I wrote previously about the first meeting with a doctor for a child who is being assessed for ADHD, and some of the tests that are often recommended after an initial evaluation. Commonly, an evaluation for problems with speech is considered. This is a popular recommendation by clinicians because the development of speech and language are indicators of a child's cognitive abilities and how the child is developing overall. The development of speech and language is also important to success in school, which many children with ADHD struggle with, so it's reasonable to screen children who are having problems at school for problems with language and speech. This screening can take several forms. The most basic language screening involves examining whether the child had achieved generally accepted milestones of speech development since early childhood.

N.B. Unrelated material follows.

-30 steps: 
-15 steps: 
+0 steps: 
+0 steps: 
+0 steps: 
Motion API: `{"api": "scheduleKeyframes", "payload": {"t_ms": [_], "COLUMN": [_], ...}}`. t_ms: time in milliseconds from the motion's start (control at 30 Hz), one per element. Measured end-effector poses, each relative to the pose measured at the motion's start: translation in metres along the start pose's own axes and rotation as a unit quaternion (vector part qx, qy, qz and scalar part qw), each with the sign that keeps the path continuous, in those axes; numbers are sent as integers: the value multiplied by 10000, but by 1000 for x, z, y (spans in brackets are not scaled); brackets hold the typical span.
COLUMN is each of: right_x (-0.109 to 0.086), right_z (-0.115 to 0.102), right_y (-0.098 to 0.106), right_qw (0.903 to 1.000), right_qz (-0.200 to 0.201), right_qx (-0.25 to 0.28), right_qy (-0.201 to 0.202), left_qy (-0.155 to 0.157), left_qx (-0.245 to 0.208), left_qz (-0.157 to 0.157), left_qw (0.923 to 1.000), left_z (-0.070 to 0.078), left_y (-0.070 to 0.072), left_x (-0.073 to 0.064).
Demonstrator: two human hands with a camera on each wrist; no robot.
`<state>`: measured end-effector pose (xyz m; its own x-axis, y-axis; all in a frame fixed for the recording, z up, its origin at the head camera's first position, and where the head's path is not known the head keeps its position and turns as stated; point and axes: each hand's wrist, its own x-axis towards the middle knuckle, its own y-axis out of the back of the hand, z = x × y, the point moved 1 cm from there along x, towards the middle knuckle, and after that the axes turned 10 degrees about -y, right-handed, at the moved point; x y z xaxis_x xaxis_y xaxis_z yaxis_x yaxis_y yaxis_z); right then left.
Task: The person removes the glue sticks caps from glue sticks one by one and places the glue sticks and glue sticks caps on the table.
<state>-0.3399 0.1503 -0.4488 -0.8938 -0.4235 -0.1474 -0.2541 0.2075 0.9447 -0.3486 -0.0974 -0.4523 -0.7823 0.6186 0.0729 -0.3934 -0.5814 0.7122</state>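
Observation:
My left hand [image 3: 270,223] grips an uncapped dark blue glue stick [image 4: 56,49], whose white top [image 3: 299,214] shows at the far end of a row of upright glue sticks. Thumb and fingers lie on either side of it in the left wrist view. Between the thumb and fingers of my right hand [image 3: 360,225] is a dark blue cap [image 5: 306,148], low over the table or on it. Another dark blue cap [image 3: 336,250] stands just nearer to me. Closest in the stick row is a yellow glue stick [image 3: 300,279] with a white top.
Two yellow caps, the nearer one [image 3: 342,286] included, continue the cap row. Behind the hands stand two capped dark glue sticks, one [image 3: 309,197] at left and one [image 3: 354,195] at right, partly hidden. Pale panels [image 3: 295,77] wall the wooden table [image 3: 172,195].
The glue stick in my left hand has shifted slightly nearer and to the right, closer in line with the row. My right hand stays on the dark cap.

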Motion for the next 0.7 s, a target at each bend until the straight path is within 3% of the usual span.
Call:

Usually, by the age of ten months children can recognize the difference between friendly and unfriendly voices, and by 6 months they are usually babbling. By the end of the first year of life, most children have spoken their first words, and by age 2 ½ have uttered their first two word sentence. It's amazing how quickly children develop after this; by age 2 ½ most children can understanding 50 words and by 5 they understand 14,000, have ceased to stop like a baby, and can make themselves understood by most people who speak the same language.
So what does it mean if the child doesn't follow this path? As I mentioned earlier, the development of language and speech is an indicator of cognitive abilities, success in school, and overall development. If a child has a delay in language development, further exploration may uncover a developmental delay, a psychiatric disorder, or medical problem; all of which, for the most part, are more likely to improve if they are discovered early. There is some evidence that pre-school aged children with speech or language delays are at a higher risk of developing learning disabilities. Research has also suggested that children who have problems with phonology (the rules for producing sounds) may have lower-skilled employment than siblings without phonological difficulties. Children with language and speech disorders are reported to be more likely to have problems with reading, writing and underachievement in school. Some research also suggests that disorders of speech and language may increase the risk of having lower IQ scores that continue into adulthood. Problems with speech or language that continue chronically in children have been shown to increase the likelihood of behavioral problems.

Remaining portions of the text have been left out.